Task statement:
An exact copy of the lines, starting at the top of the listing and ending with the line that has "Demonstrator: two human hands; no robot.", is the required answer. Pictures are not part of it.

Raw data:
————————

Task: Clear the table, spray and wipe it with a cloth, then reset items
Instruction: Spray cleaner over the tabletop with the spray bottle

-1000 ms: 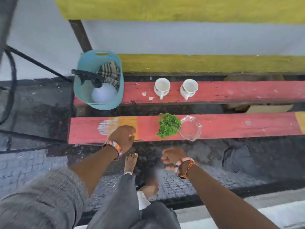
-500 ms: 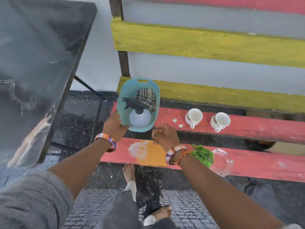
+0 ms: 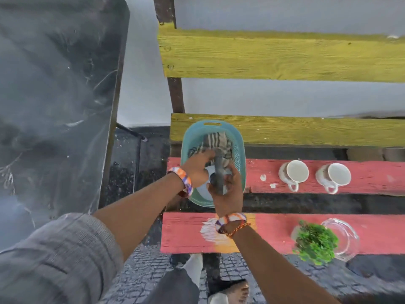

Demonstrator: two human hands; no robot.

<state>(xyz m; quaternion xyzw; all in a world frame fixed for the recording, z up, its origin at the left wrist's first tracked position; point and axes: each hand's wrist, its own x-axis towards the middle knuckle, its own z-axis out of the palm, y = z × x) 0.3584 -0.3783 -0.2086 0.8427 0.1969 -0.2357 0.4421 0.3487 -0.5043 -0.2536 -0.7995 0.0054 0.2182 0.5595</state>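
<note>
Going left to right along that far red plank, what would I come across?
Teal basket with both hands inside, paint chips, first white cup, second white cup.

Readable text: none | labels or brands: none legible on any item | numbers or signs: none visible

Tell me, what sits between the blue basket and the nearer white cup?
Only bare red plank with two small white flecks, between the basket and cup; head view shows it.
</note>
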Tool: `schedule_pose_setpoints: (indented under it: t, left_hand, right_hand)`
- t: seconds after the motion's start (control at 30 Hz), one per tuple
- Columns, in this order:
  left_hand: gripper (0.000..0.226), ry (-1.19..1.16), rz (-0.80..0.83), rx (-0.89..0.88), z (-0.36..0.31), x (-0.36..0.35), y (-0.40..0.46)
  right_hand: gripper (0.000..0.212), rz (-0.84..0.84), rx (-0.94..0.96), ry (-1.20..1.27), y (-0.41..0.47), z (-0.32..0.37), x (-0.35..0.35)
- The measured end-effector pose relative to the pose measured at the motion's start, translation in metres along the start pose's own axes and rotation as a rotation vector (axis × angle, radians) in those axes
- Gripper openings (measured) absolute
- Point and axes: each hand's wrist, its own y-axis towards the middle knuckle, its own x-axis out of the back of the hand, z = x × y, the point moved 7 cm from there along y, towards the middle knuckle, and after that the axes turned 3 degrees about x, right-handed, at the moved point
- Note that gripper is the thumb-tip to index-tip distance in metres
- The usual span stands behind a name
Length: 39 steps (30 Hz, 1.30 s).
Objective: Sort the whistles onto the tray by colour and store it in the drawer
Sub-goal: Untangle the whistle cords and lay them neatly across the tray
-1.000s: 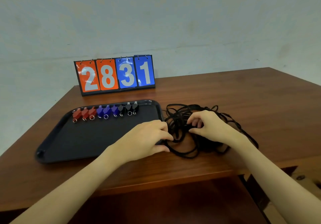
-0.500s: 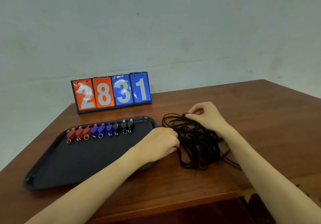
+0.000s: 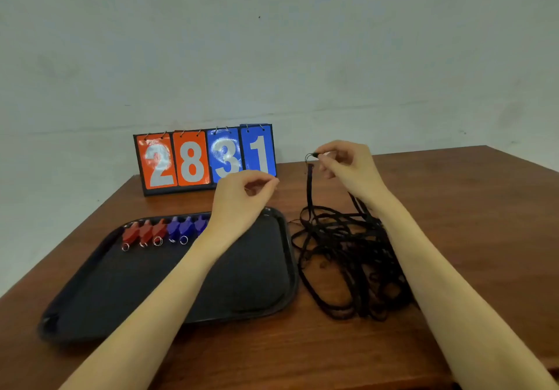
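Observation:
A black tray (image 3: pixel 242 287) lies on the left of the wooden table. Along its far edge stands a row of whistles: three red whistles (image 3: pixel 145 232), then blue whistles (image 3: pixel 185 228); the rest of the row is hidden behind my left arm. My left hand (image 3: pixel 242 202) hovers above the tray's far right corner, fingers curled, thumb near fingertip, with nothing visible between them. A tangled pile of black lanyards (image 3: pixel 341 256) lies right of the tray. My right hand (image 3: pixel 348 169) pinches the end of one lanyard (image 3: pixel 309 190), lifted above the pile.
An orange and blue flip scoreboard (image 3: pixel 205 159) reading 2831 stands at the table's back edge against the wall. The brown table (image 3: pixel 472 223) extends to the right of the lanyards. Its front edge runs along the bottom of the view.
Both hands have risen off the lanyard pile. The right hand has drawn one lanyard end upward; the left hand has let go of the cords and moved up over the tray.

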Motion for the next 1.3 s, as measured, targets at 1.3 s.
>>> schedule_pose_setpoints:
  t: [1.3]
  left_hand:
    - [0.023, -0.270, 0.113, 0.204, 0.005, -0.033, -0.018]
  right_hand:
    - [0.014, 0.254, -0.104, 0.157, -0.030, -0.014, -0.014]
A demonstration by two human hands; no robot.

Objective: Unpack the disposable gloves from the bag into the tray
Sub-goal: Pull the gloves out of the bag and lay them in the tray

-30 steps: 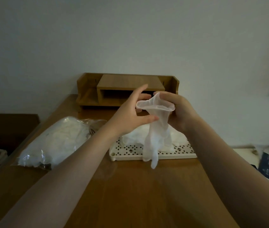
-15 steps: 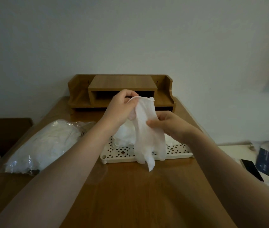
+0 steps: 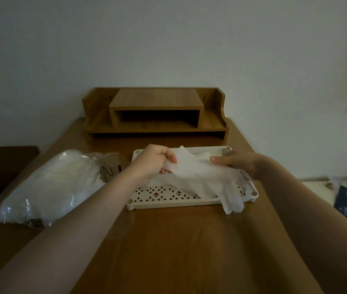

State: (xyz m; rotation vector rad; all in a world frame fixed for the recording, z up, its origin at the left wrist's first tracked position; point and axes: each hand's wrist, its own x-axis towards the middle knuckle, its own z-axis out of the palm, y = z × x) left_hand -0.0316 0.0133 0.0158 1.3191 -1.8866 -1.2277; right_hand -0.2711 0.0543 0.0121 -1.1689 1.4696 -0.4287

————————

Solution for this exercise:
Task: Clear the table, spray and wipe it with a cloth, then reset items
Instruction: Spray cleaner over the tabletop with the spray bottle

-1000 ms: 
-500 ms: 
+0 ms: 

Demonstrator: two human hands; no robot.

This output requires nothing further.